■ REQUIRED ACTION: Within the data below, copy each line where the string "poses" is found.

Stored data:

══════

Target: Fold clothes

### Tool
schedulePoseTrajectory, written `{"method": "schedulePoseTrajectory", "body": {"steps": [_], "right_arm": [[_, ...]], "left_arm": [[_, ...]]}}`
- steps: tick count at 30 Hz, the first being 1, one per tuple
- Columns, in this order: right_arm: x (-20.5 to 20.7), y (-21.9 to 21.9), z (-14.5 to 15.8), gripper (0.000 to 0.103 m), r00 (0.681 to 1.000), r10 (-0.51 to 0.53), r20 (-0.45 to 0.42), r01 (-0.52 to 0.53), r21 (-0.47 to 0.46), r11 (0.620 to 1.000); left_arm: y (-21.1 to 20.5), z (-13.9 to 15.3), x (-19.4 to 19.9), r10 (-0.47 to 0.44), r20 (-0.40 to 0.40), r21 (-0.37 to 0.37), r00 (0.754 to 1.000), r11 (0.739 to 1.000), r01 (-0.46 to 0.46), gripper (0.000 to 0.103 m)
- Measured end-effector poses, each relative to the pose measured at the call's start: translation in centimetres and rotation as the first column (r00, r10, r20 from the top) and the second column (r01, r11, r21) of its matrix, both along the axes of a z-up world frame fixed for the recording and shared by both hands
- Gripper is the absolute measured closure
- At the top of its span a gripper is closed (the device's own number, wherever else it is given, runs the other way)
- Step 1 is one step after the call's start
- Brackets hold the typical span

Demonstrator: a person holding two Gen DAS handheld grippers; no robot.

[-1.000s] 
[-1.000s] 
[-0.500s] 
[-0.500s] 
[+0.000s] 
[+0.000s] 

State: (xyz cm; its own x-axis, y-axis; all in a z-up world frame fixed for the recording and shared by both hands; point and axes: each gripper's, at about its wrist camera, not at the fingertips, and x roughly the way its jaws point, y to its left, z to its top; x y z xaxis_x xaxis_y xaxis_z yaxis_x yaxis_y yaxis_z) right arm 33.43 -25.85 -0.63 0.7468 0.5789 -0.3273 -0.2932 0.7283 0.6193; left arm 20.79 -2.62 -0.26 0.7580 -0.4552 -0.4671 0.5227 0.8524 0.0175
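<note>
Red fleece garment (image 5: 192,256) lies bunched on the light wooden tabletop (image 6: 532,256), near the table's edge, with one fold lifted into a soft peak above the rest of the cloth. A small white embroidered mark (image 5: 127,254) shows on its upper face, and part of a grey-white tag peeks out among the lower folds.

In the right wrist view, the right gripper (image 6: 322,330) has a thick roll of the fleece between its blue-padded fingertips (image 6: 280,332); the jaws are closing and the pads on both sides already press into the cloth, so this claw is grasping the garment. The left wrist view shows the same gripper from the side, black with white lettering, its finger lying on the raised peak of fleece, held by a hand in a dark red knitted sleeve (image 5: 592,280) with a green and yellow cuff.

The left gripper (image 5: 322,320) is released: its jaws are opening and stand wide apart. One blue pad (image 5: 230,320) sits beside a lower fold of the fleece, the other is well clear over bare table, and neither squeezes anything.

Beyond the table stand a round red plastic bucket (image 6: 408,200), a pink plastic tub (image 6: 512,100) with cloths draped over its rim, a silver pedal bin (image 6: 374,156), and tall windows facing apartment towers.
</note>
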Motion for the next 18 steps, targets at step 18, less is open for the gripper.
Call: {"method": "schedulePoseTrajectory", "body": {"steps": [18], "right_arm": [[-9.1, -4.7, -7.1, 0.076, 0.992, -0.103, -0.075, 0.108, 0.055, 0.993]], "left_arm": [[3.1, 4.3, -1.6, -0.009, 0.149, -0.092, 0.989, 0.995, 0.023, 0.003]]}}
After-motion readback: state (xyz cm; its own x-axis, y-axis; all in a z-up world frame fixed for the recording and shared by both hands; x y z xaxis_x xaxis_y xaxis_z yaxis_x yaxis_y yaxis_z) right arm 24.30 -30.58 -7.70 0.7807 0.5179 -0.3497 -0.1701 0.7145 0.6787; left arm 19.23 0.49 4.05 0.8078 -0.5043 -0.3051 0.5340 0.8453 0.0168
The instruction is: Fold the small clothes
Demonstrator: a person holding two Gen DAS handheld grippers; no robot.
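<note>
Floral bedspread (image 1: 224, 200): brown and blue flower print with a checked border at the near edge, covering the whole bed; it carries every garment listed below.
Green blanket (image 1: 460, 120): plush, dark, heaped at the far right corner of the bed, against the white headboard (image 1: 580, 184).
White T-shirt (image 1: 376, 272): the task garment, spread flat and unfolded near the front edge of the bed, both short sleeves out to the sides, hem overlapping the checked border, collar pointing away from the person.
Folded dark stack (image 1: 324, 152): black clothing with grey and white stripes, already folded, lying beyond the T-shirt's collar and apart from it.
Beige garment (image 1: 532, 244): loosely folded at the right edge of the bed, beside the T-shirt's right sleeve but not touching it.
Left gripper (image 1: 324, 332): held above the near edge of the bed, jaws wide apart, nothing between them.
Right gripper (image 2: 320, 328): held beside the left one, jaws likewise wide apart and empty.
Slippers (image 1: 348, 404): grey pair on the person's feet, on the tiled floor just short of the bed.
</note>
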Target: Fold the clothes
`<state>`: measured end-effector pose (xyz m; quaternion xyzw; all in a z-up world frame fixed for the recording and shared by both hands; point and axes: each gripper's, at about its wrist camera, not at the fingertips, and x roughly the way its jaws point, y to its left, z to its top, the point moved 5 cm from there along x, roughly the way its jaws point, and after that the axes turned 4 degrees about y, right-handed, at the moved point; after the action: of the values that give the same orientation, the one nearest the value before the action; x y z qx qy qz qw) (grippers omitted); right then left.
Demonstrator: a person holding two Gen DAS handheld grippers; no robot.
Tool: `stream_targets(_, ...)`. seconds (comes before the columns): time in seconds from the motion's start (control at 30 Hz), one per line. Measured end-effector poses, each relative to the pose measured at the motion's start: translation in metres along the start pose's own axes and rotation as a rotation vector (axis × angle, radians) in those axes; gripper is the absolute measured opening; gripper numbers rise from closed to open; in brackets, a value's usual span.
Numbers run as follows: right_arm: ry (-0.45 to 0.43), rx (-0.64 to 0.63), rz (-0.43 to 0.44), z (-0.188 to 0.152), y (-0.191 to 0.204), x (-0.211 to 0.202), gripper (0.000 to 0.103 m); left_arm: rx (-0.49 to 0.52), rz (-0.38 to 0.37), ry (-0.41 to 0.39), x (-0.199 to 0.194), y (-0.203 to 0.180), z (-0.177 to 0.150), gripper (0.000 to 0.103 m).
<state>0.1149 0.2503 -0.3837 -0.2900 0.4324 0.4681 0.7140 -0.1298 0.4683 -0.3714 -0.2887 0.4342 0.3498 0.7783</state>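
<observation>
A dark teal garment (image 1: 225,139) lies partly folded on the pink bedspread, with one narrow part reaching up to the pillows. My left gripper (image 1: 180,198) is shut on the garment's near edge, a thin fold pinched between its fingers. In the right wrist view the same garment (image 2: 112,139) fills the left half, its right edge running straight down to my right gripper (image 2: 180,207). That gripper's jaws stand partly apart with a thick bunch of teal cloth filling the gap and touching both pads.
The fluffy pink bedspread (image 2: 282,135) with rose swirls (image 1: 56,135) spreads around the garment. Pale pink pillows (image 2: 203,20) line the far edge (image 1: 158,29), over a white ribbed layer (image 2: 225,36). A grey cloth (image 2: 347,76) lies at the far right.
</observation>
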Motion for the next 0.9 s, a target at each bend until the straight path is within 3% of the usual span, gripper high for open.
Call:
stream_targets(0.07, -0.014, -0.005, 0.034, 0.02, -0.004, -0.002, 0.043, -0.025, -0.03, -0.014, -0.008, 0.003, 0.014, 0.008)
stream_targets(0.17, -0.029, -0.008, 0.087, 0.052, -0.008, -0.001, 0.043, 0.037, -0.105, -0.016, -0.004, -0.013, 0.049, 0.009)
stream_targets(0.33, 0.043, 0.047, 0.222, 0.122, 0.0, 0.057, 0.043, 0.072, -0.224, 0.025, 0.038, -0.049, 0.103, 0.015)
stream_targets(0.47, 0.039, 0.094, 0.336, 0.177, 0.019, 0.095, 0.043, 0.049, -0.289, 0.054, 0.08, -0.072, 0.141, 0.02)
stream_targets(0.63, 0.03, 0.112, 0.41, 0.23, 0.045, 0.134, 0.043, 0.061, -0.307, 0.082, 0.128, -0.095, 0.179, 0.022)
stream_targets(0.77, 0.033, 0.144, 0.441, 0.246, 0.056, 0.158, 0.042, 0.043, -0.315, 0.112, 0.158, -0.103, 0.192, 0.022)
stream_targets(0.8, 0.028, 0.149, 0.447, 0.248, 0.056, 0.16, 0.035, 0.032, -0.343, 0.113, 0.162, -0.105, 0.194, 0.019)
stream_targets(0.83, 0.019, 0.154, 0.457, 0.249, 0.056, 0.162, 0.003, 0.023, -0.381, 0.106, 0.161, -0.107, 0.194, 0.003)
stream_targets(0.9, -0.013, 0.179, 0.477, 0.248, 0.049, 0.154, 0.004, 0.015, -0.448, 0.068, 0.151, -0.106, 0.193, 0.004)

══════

■ EXERCISE RESULT:
- Measured end-effector poses, each relative to the pose measured at the call's start: translation in centimetres and rotation as the first column (r00, r10, r20 from the top) and the second column (r01, r11, r21) of its matrix, both along the axes of a z-up world frame fixed for the recording and shared by both hands
Tool: `stream_targets(_, ...)`. seconds (comes before the columns): time in seconds from the motion's start (control at 30 Hz), one per line. Measured end-effector poses, each relative to the pose measured at the motion's start: translation in metres along the start pose's own axes and rotation as a rotation vector (axis × angle, radians) in those axes; gripper is the absolute measured opening; gripper numbers rise from closed to open; in brackets, a value's usual span.

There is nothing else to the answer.